What is being asked -
A verbatim reproduction of the lines below, from the line containing "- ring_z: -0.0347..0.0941" through the line containing "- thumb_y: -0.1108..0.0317", both ends included, is the whole required output.

Data segment -
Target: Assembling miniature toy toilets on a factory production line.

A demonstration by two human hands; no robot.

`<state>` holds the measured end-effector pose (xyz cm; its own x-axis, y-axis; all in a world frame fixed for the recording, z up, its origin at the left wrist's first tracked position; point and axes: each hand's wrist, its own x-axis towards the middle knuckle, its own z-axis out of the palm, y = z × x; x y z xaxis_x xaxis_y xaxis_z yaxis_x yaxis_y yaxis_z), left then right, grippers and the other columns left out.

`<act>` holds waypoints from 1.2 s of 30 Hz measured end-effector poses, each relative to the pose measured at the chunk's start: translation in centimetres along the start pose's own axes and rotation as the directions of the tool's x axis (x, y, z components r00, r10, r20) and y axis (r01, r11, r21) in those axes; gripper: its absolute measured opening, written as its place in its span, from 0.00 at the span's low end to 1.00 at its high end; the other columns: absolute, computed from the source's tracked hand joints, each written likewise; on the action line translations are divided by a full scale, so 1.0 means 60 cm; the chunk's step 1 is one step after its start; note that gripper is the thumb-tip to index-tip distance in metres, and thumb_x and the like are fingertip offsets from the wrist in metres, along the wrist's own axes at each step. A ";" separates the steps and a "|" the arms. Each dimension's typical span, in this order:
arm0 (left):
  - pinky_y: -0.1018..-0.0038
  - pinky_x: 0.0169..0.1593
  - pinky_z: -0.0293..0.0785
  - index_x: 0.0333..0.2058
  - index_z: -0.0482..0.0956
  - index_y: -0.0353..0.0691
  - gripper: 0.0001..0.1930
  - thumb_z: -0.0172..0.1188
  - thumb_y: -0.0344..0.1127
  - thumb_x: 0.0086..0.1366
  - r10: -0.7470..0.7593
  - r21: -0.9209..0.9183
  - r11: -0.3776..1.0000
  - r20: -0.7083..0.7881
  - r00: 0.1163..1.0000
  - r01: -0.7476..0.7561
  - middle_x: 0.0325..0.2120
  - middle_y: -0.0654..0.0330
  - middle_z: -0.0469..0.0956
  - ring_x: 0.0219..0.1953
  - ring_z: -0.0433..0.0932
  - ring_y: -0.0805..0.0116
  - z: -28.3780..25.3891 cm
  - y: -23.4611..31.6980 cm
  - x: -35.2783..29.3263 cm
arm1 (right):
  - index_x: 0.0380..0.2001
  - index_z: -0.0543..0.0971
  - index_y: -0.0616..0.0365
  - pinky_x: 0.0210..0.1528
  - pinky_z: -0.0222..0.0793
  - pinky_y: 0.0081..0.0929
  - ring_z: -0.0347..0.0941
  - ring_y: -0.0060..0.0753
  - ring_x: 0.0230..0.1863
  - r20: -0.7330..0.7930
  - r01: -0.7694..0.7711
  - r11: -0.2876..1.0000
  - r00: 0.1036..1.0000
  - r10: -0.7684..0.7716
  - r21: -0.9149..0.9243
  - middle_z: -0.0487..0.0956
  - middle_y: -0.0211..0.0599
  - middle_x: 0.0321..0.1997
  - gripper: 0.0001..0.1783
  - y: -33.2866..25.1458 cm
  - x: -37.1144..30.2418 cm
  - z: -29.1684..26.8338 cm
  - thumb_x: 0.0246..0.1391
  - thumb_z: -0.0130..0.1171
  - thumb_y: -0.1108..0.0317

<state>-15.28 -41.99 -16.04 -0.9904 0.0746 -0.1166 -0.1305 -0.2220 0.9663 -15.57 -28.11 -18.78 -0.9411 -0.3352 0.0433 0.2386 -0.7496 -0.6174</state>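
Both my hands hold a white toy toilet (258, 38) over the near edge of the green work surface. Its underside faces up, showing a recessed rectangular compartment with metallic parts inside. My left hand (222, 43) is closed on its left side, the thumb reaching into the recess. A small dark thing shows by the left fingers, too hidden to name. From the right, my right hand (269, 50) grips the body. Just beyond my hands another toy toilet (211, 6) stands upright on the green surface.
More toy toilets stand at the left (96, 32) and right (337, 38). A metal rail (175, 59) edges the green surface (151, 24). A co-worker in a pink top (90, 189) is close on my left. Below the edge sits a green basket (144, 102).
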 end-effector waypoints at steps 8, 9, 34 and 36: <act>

Final answer -
  - ring_z: -0.0347..0.0941
  - ring_y: -0.0060..0.0753
  - ring_x: 0.0230..0.1863
  - r20: -0.7330..0.7930
  - r01: -0.7694..0.7711
  - r11: -0.2876..1.0000
  - r00: 0.1036..1.0000
  - r10: -0.7684..0.7716
  - r21: -0.9149..0.9243
  - middle_z: -0.0487..0.0956
  - middle_y: -0.0211..0.0599
  - middle_x: 0.0321..0.1997
  - gripper: 0.0001..0.1783
  - y: -33.2866..25.1458 cm
  - x: -37.1144..30.2418 cm
  - z: -29.1684..26.8338 cm
  - thumb_x: 0.0246..0.1391
  - thumb_z: -0.0130..0.1171
  - thumb_y: -0.1108..0.0317

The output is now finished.